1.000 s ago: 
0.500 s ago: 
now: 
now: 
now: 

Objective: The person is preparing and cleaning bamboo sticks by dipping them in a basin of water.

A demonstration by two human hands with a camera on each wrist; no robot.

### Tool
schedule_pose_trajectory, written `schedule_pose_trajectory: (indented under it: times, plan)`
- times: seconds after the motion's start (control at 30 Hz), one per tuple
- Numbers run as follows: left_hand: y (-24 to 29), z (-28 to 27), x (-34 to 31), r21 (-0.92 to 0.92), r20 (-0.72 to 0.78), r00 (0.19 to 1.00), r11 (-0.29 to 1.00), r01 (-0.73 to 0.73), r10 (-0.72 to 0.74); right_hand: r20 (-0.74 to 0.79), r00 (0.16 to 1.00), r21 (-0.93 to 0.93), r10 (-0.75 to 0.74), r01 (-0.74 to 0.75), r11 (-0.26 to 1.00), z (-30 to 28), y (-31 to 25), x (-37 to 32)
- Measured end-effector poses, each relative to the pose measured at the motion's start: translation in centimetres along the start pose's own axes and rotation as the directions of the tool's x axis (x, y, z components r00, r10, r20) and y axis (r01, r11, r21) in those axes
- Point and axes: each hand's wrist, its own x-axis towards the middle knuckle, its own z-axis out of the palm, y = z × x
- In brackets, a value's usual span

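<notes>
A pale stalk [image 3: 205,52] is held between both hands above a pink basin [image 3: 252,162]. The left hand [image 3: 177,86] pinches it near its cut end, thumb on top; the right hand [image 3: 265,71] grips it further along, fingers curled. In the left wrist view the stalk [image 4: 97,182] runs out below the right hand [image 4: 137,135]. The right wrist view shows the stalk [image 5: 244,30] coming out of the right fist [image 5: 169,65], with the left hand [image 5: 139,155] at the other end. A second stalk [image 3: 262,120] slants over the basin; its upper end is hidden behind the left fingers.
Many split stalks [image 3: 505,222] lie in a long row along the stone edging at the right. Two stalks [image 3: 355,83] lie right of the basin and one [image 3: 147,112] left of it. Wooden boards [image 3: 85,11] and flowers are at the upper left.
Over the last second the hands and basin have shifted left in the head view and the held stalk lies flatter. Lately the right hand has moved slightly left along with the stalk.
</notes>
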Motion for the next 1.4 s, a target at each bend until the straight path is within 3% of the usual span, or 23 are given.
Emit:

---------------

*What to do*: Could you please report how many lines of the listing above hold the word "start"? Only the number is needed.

*Task result*: 2